● Task item:
Below are some records. Print exactly the lines between the one holding "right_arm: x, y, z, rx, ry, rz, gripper" and the one holding "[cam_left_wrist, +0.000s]", inclusive, and nothing else.

*** Opening of Dataset ***

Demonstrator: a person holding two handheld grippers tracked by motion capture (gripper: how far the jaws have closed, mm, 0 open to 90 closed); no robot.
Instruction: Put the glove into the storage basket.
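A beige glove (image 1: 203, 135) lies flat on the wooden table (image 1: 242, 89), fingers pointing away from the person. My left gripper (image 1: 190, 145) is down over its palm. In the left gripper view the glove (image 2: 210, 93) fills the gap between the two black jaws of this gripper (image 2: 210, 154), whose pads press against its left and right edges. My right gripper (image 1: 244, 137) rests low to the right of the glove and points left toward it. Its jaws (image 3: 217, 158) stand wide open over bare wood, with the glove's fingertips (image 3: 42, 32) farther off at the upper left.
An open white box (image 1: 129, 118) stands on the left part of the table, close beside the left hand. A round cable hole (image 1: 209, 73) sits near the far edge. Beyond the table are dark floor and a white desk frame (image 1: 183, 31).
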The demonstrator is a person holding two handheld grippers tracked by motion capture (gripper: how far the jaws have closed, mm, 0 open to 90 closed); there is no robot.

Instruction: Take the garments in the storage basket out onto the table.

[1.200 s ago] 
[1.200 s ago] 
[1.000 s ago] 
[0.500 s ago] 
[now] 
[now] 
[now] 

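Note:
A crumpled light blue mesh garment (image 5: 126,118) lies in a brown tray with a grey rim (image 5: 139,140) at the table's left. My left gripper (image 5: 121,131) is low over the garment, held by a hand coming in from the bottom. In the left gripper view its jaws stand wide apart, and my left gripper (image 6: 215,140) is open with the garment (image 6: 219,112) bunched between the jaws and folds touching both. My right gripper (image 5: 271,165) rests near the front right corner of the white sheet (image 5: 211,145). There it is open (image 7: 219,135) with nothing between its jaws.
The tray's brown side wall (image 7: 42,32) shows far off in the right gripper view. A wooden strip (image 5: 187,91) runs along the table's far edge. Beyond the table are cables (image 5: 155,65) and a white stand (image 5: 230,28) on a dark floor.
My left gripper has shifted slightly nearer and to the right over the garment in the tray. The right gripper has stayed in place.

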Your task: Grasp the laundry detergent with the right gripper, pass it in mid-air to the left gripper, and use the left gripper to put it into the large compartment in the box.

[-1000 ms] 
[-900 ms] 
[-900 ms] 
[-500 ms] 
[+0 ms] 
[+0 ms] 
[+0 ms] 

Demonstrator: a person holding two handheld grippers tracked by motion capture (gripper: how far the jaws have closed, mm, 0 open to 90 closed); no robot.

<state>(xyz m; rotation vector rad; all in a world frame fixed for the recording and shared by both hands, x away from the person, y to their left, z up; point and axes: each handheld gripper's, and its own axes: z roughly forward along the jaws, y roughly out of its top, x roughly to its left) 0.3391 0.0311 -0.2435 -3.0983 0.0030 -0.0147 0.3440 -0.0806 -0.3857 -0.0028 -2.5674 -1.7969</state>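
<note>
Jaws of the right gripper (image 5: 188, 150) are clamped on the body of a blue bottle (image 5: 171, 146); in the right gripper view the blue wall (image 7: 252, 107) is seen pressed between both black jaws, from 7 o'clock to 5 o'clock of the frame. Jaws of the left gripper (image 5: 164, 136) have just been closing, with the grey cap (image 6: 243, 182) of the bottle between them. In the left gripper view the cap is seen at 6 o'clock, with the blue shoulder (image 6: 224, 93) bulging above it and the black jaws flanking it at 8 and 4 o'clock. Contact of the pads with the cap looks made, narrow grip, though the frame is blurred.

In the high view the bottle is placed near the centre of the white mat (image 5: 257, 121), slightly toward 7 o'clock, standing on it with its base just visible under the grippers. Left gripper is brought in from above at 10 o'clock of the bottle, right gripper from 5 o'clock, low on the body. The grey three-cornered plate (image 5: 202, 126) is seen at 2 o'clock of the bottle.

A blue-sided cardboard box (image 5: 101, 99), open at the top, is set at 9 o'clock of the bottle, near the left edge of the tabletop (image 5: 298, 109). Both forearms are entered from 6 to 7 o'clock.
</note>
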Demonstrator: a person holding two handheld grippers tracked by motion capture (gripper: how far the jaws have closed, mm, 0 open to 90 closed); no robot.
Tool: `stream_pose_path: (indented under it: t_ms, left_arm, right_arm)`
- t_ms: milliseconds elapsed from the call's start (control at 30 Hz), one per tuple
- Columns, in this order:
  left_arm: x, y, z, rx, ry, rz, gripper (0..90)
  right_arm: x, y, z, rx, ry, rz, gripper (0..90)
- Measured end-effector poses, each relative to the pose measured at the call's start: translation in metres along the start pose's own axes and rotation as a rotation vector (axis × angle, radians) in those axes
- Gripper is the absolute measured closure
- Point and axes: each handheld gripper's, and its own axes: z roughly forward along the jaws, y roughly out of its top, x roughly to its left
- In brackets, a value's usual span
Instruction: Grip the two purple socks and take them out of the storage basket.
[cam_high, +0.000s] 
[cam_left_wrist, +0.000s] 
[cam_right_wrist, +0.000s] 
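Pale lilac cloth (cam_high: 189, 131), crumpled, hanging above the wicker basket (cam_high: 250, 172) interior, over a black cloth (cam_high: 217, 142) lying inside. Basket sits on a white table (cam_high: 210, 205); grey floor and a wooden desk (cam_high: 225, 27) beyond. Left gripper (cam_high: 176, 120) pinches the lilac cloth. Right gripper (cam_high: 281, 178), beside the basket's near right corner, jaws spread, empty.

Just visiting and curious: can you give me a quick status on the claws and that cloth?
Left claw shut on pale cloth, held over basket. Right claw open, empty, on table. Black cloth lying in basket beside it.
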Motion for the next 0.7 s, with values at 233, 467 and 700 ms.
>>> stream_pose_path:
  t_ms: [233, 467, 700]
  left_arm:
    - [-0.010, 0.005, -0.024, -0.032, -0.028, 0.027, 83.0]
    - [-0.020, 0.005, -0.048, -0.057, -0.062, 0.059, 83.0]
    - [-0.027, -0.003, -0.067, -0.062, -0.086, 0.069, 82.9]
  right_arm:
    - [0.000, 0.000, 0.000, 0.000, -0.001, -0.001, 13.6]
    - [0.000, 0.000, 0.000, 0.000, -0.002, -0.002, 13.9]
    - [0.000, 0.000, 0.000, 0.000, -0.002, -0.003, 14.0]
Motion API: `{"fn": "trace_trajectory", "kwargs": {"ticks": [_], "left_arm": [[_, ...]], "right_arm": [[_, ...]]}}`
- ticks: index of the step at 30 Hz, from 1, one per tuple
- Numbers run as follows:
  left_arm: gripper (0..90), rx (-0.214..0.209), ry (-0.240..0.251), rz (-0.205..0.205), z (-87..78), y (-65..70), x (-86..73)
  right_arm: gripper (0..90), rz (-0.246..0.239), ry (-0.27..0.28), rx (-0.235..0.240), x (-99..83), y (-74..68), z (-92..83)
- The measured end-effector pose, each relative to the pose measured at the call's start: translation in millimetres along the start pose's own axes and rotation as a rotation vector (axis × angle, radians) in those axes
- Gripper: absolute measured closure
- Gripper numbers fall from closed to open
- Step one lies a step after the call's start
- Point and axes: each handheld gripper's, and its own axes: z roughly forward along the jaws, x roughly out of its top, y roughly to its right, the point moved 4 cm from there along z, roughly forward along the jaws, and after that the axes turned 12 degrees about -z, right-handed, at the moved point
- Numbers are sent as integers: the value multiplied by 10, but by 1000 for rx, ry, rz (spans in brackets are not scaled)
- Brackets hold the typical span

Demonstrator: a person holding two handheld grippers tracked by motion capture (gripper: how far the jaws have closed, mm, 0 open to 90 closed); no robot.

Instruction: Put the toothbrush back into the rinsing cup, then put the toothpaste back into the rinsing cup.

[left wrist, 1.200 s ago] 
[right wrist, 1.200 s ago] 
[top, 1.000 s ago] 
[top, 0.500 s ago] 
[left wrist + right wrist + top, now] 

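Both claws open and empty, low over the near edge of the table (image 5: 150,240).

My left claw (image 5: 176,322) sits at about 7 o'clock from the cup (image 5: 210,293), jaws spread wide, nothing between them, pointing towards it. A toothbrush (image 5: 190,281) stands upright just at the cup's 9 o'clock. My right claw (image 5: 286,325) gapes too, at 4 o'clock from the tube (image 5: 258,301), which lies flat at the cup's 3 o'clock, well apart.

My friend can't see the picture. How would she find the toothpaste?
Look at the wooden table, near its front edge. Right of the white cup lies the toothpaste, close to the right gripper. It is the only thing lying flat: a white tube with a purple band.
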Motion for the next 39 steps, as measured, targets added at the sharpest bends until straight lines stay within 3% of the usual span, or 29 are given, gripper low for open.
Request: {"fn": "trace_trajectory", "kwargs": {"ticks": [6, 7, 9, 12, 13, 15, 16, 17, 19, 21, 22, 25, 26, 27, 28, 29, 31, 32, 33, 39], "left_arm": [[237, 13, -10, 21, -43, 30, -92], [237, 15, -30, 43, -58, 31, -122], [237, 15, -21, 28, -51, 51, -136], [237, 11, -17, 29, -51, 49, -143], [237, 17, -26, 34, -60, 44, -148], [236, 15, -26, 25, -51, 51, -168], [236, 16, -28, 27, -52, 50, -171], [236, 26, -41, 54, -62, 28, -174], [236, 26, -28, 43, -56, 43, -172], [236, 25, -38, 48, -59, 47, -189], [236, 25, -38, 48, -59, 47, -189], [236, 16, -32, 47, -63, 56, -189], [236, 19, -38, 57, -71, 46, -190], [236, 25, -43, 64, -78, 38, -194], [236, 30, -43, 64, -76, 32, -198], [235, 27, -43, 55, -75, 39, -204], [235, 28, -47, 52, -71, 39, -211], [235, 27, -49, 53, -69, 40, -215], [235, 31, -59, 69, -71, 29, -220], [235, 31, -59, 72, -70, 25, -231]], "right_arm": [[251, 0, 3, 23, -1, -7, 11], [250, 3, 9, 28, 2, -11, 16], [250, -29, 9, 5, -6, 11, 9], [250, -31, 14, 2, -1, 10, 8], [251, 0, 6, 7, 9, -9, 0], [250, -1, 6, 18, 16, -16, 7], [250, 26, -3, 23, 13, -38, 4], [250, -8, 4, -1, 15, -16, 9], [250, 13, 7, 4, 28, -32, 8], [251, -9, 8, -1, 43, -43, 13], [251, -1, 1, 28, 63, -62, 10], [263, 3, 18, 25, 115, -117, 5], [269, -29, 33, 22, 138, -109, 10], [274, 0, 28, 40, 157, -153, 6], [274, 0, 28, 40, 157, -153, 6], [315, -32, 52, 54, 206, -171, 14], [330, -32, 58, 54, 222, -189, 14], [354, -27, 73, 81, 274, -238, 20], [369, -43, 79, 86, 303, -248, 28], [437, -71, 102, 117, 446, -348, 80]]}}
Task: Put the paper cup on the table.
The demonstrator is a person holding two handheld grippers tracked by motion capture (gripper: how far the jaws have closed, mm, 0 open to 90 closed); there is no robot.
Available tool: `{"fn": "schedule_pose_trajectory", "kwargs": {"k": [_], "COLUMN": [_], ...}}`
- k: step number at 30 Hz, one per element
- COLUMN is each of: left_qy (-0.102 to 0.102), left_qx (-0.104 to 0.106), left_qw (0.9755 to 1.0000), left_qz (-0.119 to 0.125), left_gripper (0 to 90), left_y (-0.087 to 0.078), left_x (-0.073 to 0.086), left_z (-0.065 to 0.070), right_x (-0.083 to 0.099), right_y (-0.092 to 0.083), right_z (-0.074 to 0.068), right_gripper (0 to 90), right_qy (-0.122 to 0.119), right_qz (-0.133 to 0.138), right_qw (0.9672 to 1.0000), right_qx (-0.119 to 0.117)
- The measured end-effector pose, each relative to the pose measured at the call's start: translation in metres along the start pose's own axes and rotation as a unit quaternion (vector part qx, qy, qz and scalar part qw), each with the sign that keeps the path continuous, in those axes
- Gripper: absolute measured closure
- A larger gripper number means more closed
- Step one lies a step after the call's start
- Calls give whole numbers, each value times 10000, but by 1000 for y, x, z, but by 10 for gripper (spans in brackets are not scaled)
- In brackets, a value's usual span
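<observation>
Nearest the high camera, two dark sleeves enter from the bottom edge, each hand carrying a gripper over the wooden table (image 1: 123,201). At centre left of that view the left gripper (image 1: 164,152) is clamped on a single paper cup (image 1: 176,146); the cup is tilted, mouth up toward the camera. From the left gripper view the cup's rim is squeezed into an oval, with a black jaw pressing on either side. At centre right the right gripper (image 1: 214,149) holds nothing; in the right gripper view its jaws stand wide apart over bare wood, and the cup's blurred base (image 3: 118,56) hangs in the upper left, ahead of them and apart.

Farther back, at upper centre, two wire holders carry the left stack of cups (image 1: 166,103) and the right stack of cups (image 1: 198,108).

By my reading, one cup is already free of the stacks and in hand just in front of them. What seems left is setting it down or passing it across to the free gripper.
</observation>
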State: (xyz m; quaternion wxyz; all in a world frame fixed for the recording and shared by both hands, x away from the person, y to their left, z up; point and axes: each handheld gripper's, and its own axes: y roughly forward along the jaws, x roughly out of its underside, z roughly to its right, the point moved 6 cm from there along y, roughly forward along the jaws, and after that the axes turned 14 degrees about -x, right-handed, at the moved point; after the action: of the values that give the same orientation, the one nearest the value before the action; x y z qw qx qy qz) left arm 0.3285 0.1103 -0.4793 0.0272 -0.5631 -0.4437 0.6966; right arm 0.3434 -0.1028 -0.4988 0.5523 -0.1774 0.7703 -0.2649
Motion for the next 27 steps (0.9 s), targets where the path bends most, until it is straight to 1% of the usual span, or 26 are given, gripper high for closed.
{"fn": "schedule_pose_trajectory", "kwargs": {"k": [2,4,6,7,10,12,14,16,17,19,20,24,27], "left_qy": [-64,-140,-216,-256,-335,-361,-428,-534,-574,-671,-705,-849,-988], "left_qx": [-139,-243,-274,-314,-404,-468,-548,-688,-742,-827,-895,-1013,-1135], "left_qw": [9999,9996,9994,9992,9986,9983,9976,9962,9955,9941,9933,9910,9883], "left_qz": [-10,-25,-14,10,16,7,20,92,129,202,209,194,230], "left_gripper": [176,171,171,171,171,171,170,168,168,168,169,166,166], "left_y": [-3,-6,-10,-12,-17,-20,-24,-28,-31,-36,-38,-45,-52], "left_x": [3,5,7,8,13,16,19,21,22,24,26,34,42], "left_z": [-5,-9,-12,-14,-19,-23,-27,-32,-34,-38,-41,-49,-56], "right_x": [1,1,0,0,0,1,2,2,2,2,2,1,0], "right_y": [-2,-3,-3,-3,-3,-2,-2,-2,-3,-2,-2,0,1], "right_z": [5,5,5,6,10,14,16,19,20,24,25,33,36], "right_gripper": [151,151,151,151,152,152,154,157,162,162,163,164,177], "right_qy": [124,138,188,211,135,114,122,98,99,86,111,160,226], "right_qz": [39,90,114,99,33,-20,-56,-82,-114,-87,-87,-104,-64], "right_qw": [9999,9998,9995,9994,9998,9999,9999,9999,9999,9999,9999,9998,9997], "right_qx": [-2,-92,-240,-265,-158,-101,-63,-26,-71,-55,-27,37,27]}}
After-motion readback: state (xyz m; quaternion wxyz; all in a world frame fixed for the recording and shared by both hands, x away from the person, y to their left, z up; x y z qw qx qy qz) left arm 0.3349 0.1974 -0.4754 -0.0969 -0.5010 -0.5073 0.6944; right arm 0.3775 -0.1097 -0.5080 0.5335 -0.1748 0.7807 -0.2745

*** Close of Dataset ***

● Written solution:
  right_arm: x, y, z, rx, ry, rz, gripper (0..90)
- Measured end-effector poses, each relative to the pose measured at the call's start: translation in metres along the start pose's own axes and rotation as a rotation vector (axis × angle, radians) in those axes
- Gripper is the absolute measured closure
- Point and axes: each handheld gripper's, and its own axes: z roughly forward along the jaws, y roughly out of its top, x roughly to its left
- In brackets, a value's usual span
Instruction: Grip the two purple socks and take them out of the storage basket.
[cam_high, +0.000s] 
[cam_left_wrist, +0.000s] 

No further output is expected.